Detesto il ricorrere agli in-group quanto l'etichetta di depressa cronica o di una che si contenta. Je suis toujours insatisfaite, ma senza appartenere ad alcuna corrente letteraria. Il male più grande che mi abbia colpita sin dalla nascita è il pensare, profondamente, ai sentieri. Nel momento in cui percorro una strada rettilinea, sento di dover addentrarmi in tutte le deviazioni che incontro. Una volta comprese le mete, allora invertire e tornare alla direzione di marcia originaria. Chi soffre di questa patologia si trova prevalentemente a scalare, in progressione, qualche nome dalla lista degli amici, a giustificare costantemente le assenze presso i luoghi d'incontro sociali e a dare l'impressione di essere uno scansafatiche da quattro soldi che preferisce una vita piatta, o non troppo diversa da quella intrapresa, anziché gettarsi concretamente tra le fiamme del vissuto. Gli incendiari, di solito, hanno case solide, stipendi della generazione prima di loro da permettere un margine d'errore azzardato e un supporto costante nello scegliere. C'è da dire, in loro difesa, che non si sentono in colpa nel chiedere aiuto, cosa che, al contrario, detesto quanto il ricorrere alla società per dissimulare il fatto che ne abbia bisogno.
Allora penso finché non ho bisogno di un bite per fermare la mascella di notte, o della puntura anti-spasmi della guardia medica. Finché non sento di nuovo la necessità di mandare giù un boccone sostanzioso a livello nutrizionale, e a respirare la brezza gelida in volto che, stranamente, appare tanto confortante. Apro la porta alle stelle, che amo di gran lunga rispetto alla luce del giorno, e cerco di tracciarne una speranza buona che, quelle aspettative, stiano in aspettativa piuttosto che sul tavolo in attesa di autopsia. Dopotutto, una ragione di vita è necessaria per ritrovare il senso del ritmo.
L'ho compreso in una delle prime giornate di dicembre. Una domenica mattina, a poche settimane dalla festa che detesto di più al mondo insieme al chiedere aiuto e al ricorrere agli in-group. Andavo a lavorare, con la felicità di chi sa già di dover affrontare l'esercito del pensierino all'ultimo minuto. Quindici minuti d'auto e tre climi distinti ogni cinque chilometri. Prima il sole, poi la pioggia. Il terzo mi ha lasciata di sorpresa. Un tratto coperto, sia nella visuale che dalla grandine. La radio narrava dell'esame di seconda elementare, intrapreso dal cantante, nel millenovecentosettantacinque. La maestra chiese di Massimiliano Robespierre e l'autore rispose che i Giacobini, terrore o no, avevano fatto la cosa giusta.
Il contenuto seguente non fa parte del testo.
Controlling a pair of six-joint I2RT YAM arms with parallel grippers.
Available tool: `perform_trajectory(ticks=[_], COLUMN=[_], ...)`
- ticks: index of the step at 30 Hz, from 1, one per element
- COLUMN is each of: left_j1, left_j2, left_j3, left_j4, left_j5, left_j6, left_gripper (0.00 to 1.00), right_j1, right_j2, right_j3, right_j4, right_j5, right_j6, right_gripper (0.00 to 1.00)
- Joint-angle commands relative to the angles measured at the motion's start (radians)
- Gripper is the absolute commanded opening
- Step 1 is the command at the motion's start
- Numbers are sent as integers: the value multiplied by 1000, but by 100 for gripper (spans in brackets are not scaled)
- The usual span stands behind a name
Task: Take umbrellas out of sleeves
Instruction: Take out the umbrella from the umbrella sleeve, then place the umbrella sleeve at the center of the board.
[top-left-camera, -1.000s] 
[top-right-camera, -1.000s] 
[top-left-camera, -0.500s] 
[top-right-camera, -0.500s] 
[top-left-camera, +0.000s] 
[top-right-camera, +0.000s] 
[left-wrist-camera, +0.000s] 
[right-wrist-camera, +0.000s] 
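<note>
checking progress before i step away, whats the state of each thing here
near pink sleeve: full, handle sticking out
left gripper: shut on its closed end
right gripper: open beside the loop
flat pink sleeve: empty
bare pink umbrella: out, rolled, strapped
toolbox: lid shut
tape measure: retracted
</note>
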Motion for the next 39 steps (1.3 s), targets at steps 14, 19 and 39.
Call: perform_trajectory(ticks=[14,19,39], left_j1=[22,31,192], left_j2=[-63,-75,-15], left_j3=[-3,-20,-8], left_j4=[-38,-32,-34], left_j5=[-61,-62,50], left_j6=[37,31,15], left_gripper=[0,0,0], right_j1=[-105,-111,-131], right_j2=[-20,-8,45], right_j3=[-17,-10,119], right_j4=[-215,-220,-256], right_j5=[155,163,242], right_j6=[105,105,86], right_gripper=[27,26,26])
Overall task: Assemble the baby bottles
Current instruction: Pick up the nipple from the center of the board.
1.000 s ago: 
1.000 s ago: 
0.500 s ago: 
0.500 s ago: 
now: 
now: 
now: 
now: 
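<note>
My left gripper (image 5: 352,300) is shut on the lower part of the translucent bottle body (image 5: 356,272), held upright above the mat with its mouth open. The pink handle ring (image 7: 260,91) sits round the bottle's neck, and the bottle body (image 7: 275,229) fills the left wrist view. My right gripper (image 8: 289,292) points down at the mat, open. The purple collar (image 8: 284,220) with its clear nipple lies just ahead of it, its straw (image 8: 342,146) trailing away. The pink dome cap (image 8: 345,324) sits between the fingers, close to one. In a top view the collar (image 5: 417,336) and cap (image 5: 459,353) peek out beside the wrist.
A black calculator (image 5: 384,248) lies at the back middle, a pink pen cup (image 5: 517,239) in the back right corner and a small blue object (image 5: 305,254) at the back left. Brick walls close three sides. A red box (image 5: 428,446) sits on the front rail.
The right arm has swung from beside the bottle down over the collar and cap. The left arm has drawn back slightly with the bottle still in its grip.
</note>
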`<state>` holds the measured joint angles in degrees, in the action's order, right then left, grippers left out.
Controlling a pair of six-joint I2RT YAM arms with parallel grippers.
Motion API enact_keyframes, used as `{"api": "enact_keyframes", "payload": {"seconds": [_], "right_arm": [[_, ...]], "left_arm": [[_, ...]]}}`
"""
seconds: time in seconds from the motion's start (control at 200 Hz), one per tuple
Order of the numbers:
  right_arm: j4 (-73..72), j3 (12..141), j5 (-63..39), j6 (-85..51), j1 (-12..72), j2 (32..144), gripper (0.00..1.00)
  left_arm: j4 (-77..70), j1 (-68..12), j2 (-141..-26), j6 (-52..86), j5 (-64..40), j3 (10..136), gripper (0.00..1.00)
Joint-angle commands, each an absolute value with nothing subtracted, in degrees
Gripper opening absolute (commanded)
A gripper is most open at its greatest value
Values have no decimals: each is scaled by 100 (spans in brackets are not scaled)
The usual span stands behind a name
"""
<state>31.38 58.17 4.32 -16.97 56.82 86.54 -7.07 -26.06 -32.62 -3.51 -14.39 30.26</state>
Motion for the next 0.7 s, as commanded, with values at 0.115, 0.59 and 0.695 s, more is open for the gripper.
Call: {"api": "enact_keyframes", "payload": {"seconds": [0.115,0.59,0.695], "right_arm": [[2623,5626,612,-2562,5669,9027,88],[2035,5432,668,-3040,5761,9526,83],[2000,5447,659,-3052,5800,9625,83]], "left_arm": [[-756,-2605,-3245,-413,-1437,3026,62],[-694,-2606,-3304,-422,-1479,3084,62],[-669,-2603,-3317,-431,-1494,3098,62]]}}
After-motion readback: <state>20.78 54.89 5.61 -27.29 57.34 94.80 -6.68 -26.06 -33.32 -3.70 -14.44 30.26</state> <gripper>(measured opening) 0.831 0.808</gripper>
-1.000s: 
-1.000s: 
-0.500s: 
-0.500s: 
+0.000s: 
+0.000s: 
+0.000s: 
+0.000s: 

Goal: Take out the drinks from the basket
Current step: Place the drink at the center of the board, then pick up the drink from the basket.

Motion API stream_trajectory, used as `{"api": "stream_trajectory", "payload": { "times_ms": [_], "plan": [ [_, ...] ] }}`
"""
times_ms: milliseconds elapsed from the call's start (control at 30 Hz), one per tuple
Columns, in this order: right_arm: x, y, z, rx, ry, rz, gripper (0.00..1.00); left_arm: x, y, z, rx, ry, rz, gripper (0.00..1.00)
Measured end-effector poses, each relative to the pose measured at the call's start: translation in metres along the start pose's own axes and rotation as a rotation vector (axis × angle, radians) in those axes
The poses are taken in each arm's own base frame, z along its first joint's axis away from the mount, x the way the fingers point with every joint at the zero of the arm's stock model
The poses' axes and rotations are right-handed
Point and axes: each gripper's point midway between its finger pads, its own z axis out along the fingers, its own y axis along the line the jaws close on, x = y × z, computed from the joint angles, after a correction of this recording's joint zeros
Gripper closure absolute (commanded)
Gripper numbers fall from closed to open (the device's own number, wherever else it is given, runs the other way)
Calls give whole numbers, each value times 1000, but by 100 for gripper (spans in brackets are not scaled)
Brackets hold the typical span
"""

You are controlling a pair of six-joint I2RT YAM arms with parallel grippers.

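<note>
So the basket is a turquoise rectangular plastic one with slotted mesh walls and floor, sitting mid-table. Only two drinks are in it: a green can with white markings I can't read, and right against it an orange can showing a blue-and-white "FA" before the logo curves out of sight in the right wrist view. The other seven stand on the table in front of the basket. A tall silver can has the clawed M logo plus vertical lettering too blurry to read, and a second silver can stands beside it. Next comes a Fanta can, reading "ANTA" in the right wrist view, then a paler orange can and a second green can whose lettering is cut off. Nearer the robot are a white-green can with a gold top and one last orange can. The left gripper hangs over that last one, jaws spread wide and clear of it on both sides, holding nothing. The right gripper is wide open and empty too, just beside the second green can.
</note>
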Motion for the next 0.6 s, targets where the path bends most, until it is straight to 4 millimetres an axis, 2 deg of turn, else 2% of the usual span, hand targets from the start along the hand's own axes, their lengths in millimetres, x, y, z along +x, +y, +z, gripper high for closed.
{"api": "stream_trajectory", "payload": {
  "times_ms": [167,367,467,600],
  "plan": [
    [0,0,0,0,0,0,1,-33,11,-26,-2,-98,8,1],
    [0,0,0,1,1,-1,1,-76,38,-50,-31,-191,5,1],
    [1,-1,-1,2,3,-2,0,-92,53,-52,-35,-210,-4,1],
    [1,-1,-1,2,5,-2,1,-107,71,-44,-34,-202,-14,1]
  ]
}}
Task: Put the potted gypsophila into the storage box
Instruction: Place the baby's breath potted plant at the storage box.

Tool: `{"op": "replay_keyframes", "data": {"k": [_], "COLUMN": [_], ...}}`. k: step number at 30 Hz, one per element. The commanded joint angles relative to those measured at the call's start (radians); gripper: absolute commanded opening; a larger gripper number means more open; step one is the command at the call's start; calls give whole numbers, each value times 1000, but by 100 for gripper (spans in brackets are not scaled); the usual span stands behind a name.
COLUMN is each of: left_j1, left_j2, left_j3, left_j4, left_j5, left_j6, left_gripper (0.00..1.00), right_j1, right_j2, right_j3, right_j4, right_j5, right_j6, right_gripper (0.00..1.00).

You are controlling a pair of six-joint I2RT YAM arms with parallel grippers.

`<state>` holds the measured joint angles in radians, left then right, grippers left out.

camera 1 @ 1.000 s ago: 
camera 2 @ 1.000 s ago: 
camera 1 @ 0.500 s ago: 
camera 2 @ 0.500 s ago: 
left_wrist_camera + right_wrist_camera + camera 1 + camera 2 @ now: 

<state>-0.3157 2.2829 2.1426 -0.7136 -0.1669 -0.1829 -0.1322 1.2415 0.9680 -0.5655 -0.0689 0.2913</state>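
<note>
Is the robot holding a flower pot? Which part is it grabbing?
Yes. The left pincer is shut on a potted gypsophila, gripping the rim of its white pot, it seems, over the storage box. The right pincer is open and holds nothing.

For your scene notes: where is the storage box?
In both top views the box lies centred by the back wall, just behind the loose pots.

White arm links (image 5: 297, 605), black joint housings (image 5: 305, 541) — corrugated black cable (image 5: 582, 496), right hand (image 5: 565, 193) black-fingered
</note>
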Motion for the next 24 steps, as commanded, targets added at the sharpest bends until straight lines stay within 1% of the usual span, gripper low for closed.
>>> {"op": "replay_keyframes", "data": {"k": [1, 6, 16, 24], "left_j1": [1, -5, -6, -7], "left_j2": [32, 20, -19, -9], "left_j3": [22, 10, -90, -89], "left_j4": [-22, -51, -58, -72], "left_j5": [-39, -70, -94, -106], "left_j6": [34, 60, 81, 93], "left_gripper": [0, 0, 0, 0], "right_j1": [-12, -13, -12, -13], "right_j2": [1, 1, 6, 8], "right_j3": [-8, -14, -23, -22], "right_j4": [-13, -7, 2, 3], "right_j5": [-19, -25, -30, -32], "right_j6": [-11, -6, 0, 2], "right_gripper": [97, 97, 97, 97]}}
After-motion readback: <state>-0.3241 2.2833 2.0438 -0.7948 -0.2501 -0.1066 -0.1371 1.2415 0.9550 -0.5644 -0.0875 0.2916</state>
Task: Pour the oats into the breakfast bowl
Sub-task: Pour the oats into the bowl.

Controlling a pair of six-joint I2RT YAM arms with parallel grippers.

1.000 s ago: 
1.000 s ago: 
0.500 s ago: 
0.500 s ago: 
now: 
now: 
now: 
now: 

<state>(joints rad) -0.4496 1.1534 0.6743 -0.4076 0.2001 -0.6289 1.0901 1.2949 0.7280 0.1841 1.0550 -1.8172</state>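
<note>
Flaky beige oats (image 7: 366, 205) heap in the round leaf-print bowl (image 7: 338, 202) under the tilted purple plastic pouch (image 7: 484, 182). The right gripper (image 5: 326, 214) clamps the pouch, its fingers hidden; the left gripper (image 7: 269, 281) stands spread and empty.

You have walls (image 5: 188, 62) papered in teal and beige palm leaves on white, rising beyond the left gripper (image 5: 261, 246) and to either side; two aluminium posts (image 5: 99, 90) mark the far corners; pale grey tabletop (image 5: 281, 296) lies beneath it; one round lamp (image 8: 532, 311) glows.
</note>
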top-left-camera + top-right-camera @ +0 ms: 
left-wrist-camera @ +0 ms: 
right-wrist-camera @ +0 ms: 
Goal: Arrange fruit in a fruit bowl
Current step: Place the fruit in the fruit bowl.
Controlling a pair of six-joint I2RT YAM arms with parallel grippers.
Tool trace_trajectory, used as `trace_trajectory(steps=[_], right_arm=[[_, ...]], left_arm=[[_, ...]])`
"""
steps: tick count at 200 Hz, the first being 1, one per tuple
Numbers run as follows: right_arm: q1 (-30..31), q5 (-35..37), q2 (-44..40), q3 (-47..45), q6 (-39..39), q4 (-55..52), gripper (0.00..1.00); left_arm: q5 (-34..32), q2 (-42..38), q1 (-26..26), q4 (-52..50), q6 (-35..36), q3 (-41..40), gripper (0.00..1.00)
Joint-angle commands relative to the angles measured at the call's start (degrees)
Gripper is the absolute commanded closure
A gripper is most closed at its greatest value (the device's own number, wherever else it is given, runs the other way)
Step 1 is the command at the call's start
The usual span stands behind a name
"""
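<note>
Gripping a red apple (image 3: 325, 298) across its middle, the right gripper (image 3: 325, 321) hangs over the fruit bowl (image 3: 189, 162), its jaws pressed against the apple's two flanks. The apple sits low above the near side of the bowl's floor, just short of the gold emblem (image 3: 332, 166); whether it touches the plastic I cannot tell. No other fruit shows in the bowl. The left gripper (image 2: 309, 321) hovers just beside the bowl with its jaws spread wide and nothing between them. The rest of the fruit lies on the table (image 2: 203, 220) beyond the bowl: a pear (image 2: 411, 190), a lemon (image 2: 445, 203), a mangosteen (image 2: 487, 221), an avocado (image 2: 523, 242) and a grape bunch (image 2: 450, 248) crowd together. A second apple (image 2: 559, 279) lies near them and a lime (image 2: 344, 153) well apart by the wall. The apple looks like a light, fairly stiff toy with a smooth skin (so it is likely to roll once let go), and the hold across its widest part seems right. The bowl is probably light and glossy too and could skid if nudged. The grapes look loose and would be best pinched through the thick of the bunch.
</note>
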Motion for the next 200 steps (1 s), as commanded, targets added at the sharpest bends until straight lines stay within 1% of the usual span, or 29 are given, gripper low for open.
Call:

Nel momento in cui la maestra non ritenne di fare ulteriori domande, era troppo tardi per frenare. Il veicolo comincia a sbandare, la velocità era troppo elevata e sentivo di spiccare il volo, per la prima volta nella mia vita. Certo, immaginavo la partenza dalla cima di una montagna, magari su di un deltaplano, anziché cadere da un cavalcavia. Non so ancora come l'auto si sia fermata a un centimetro dal guardrail, il tempo di poter sterzare a occhi chiusi e compiere un'ultima piroetta, finendo nella corsia e in direzione opposta. Apro gli occhi: lo spettacolo continua. C'ero io e una macchina rossa, piena di dolci sguardi che si sono offerti di scortarmi. È silenzioso fuori dal centro commerciale, probabilmente la gente, nella mattinata di una domenica di dicembre, preferisce stare a letto un'ora in più. Forse, il Natale è meno consumista di quanto l'abbia sempre voluto dipingere. Forse è giusto abbandonare, quand'è possibile, il pregiudizio.
Forse, alle volte si può smettere di pensare anche senza morire.